### What you have to do
Copy all lines in the data that contain the string "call".

(Items from a dataset)
▼
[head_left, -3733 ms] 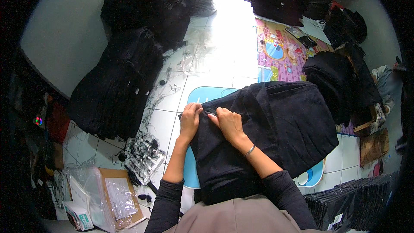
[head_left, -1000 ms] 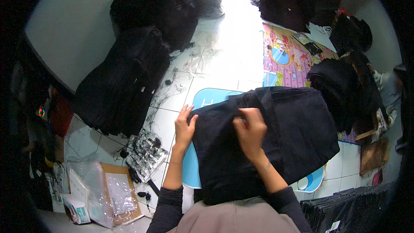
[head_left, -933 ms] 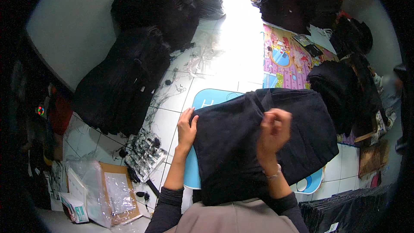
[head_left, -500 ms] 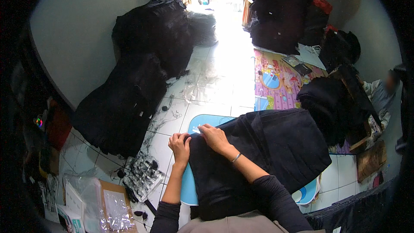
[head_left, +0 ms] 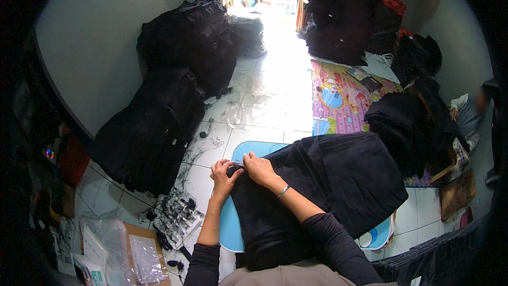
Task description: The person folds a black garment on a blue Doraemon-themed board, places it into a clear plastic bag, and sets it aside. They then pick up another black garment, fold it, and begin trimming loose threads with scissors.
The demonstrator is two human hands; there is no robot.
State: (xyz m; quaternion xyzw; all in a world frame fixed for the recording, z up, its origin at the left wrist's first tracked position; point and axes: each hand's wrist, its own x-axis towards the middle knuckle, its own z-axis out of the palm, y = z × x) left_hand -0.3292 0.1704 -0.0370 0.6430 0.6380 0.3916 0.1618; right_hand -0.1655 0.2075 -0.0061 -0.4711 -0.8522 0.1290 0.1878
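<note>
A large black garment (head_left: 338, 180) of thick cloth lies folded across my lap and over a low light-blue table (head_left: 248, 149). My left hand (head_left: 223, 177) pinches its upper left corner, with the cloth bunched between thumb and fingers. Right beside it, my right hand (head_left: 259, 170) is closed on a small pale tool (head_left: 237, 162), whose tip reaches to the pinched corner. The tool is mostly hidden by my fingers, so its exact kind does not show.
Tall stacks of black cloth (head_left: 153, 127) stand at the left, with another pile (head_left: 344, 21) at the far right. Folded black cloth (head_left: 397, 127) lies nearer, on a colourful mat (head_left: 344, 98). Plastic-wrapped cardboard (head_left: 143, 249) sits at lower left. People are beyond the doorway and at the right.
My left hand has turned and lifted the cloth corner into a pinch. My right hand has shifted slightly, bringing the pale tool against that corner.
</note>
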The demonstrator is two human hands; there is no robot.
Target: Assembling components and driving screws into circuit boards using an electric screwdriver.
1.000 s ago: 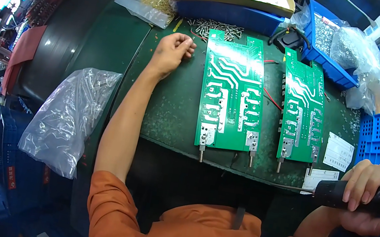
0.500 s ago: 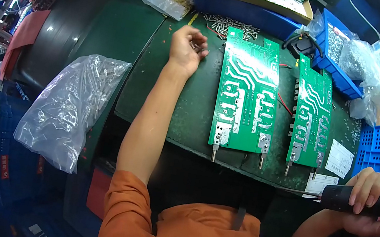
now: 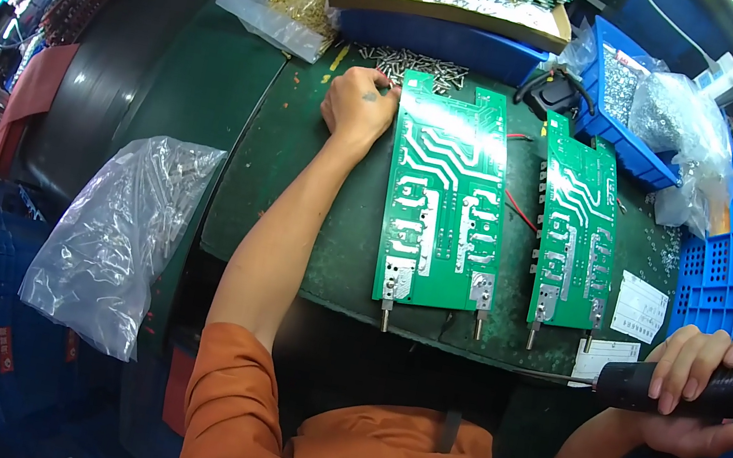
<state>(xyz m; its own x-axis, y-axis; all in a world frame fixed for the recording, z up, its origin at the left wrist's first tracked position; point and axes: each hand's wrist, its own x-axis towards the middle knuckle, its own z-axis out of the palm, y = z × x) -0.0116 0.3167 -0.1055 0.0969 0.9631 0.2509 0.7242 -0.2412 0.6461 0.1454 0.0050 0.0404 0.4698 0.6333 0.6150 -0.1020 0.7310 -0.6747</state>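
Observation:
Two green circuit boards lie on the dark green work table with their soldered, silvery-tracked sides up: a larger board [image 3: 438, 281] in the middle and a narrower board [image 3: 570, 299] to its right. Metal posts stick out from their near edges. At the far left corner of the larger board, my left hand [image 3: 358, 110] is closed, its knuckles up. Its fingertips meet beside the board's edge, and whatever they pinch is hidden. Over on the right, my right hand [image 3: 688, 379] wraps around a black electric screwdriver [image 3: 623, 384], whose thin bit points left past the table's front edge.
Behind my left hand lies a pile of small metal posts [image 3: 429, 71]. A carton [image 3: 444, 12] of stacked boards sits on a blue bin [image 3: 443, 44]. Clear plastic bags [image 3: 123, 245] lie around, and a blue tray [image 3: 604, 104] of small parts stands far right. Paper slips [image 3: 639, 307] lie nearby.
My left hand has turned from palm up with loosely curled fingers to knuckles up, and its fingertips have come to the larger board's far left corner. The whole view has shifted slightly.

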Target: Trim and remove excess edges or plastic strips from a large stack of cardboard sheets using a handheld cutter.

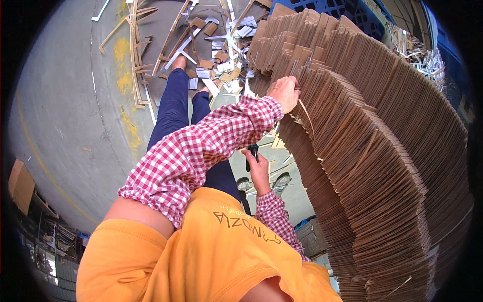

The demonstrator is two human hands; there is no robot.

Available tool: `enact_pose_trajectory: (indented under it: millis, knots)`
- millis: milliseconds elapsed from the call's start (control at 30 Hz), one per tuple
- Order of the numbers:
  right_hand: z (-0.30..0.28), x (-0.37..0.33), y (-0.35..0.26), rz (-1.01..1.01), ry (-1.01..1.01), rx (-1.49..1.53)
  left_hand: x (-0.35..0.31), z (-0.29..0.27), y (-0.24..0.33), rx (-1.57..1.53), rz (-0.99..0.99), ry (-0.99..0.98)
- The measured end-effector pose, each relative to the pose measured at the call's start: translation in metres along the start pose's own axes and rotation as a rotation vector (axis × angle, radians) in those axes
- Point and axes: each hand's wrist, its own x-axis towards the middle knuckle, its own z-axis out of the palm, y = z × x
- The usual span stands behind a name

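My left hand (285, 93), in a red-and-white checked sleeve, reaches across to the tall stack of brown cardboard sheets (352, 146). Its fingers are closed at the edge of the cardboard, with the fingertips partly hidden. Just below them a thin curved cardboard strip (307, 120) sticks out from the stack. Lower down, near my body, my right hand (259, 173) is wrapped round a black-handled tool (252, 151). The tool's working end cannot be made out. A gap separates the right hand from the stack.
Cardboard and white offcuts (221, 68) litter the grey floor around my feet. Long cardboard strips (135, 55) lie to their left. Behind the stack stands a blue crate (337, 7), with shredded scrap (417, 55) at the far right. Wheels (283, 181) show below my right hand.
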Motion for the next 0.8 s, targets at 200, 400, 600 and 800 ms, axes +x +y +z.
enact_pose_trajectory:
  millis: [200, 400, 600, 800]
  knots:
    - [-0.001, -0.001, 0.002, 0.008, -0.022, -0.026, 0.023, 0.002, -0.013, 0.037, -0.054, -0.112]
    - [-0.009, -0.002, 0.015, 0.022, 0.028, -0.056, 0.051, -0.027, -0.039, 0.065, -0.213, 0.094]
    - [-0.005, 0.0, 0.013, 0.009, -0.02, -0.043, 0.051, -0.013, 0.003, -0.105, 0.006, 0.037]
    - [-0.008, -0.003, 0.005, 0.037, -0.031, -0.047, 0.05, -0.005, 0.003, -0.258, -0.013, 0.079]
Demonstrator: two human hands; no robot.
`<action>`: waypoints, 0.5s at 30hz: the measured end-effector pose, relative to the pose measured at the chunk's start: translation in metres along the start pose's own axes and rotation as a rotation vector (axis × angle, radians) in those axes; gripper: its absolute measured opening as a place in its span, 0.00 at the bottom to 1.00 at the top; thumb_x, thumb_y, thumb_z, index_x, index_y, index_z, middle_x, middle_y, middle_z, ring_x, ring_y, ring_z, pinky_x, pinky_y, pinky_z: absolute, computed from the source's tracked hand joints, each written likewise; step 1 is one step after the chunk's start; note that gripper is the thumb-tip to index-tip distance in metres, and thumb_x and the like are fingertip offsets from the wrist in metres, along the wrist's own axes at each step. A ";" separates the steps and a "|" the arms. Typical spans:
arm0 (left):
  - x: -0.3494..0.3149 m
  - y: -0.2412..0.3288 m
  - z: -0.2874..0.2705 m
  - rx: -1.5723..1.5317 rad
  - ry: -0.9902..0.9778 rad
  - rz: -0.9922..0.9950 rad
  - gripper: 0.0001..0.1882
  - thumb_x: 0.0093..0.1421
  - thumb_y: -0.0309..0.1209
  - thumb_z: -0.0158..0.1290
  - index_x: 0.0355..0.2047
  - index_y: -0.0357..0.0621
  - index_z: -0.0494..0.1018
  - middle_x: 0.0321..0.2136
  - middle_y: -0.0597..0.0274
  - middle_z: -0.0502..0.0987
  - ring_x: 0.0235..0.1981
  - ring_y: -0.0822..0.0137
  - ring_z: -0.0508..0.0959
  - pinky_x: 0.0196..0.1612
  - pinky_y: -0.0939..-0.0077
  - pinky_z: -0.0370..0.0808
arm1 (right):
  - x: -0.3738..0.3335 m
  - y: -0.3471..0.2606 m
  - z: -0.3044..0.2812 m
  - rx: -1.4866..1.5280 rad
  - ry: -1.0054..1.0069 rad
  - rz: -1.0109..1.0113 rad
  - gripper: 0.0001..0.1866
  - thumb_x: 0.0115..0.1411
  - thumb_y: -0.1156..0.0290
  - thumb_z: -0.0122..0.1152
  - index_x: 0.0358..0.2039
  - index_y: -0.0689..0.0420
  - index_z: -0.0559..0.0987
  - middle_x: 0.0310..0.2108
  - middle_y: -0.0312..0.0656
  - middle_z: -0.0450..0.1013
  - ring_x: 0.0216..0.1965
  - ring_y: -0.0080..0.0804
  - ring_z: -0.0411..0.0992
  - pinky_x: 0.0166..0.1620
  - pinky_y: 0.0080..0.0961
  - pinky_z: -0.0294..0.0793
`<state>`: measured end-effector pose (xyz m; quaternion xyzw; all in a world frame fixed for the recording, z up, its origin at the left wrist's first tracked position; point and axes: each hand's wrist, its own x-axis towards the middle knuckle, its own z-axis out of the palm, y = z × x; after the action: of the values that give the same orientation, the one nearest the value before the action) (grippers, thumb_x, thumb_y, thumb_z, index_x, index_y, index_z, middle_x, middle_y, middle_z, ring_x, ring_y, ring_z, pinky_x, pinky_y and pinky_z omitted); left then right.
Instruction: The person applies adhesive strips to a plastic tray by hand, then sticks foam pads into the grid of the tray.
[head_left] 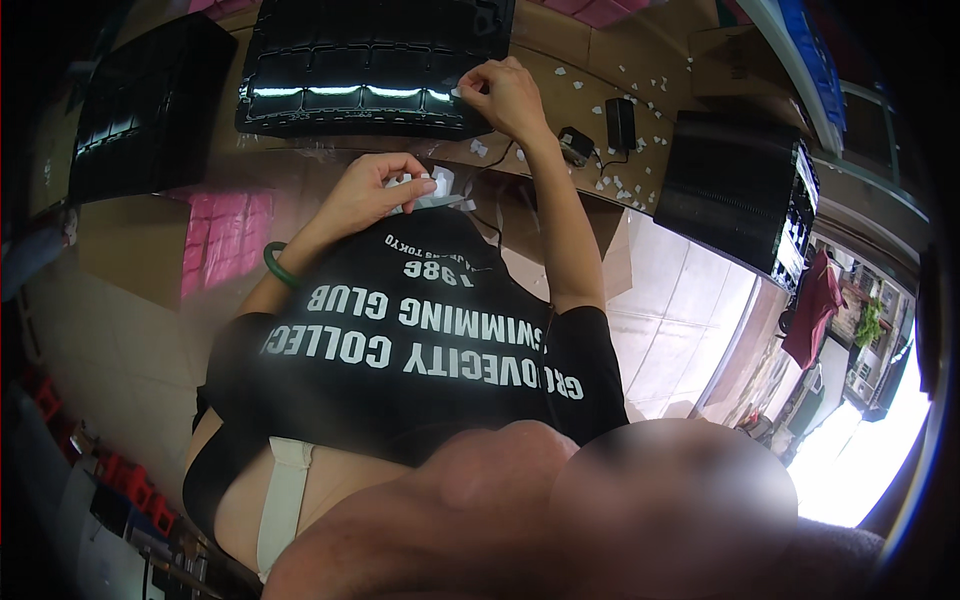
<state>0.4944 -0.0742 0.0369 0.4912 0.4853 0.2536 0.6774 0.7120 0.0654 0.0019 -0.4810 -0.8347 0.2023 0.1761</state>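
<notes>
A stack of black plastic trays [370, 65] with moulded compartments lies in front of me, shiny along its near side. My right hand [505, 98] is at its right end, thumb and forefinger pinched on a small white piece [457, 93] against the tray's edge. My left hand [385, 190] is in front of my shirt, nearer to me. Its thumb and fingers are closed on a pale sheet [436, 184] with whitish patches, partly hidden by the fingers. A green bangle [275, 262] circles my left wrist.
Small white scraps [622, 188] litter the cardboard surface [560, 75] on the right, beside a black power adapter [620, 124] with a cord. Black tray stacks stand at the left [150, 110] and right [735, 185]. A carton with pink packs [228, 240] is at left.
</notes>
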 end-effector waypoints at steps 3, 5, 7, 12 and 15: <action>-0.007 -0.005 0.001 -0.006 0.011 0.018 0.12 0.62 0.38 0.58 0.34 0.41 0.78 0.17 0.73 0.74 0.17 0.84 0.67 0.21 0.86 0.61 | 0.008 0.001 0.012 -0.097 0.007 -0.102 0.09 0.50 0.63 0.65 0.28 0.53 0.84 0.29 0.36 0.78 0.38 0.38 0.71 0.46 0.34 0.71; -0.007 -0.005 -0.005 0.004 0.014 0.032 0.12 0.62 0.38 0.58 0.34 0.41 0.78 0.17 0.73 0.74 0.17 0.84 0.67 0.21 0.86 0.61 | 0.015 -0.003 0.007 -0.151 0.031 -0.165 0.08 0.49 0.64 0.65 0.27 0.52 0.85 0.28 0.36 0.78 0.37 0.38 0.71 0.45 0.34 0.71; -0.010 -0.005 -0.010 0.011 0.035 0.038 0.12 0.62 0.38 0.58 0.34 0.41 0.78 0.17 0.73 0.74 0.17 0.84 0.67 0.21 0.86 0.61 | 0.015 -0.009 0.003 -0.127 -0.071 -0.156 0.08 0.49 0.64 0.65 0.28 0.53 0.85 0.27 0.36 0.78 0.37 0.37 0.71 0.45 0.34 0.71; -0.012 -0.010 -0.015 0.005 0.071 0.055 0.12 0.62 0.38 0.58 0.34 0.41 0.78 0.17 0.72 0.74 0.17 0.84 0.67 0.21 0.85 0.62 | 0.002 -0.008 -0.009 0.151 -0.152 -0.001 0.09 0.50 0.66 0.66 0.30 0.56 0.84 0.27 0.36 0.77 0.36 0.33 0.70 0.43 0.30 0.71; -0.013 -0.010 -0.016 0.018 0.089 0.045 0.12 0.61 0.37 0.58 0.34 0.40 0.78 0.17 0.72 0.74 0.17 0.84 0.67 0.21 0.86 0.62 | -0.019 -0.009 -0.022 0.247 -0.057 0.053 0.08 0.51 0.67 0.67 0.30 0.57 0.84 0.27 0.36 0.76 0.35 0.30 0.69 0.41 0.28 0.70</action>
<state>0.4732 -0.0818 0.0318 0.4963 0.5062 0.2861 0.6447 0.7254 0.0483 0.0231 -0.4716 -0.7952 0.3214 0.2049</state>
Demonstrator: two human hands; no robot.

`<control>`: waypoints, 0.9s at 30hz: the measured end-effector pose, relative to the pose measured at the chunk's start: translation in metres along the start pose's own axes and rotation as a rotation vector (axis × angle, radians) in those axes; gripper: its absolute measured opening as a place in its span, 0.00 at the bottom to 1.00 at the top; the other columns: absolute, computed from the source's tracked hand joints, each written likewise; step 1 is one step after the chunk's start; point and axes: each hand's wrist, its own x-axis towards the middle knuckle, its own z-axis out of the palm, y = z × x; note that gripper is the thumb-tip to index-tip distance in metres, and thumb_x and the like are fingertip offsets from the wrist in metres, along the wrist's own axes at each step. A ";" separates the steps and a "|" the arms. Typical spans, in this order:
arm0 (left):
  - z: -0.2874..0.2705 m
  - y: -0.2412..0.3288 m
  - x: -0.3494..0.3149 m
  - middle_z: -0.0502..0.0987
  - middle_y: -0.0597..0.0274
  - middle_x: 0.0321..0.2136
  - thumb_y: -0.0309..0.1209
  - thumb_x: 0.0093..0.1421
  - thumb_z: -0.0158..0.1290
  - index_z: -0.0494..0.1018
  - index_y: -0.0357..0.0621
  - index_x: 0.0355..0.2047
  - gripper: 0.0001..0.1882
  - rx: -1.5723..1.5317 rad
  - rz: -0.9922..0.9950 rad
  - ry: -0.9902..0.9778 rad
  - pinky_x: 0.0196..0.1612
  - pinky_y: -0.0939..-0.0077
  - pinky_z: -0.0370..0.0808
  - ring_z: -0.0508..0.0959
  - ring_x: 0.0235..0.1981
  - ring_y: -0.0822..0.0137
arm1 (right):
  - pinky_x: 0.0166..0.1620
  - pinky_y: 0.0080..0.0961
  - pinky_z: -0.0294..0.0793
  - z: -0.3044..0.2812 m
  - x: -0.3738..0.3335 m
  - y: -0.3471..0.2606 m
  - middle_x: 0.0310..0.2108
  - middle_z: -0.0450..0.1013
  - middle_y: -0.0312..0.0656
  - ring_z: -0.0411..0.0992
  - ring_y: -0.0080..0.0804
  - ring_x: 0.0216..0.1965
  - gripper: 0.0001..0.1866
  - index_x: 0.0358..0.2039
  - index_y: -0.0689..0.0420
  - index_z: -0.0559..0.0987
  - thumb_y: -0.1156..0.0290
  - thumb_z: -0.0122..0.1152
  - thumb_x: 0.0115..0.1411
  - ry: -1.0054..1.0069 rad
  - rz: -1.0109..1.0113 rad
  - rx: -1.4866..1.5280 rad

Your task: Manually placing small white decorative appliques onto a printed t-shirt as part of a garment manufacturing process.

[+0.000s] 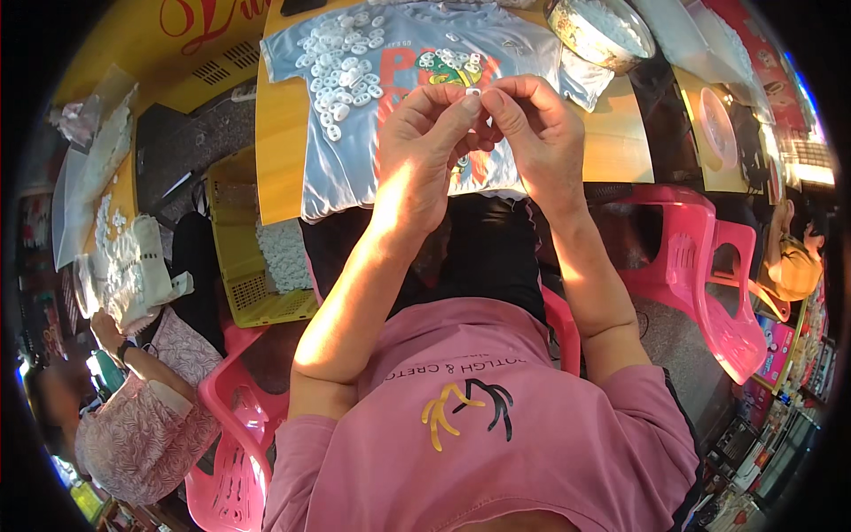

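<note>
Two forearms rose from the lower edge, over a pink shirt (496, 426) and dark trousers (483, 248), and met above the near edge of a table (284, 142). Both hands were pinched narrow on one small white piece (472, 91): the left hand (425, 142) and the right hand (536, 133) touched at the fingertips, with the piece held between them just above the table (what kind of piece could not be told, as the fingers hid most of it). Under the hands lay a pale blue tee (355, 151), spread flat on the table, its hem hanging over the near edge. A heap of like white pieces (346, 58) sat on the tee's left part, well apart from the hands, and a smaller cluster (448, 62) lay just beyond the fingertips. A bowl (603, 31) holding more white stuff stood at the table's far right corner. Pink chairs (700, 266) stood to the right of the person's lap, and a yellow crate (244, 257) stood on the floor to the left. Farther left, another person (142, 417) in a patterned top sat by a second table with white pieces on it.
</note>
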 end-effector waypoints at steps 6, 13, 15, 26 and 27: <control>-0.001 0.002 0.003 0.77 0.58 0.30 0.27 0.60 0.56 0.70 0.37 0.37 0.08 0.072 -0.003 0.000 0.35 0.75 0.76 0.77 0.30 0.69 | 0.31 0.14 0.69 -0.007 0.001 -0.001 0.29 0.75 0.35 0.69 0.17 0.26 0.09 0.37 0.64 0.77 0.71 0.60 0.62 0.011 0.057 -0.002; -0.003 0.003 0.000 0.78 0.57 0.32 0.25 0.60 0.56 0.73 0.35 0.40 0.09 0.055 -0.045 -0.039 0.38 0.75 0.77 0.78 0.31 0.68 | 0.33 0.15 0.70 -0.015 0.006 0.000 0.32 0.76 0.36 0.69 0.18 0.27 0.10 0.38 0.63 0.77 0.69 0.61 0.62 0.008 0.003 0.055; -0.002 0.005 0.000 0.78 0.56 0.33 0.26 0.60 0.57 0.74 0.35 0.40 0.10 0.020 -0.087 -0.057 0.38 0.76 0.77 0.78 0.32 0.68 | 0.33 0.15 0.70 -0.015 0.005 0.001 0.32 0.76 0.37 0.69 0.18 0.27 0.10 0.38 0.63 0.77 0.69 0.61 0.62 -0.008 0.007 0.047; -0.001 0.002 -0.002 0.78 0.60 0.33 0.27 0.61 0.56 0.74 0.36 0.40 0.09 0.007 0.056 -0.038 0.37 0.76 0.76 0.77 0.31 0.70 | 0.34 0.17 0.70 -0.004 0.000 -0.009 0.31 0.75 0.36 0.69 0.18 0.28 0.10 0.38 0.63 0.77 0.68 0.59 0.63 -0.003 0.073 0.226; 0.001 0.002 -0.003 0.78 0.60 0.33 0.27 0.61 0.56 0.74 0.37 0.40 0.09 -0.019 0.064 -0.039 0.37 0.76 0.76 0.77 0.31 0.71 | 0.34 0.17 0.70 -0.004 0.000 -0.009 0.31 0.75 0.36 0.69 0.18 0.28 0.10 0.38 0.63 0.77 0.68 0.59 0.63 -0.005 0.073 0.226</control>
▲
### Answer
- millis: milliseconds elapsed from the call's start (control at 30 Hz), one per tuple
- The measured end-effector pose, each relative to the pose measured at the call's start: translation in metres along the start pose's own axes and rotation as a rotation vector (axis × angle, radians) in those axes

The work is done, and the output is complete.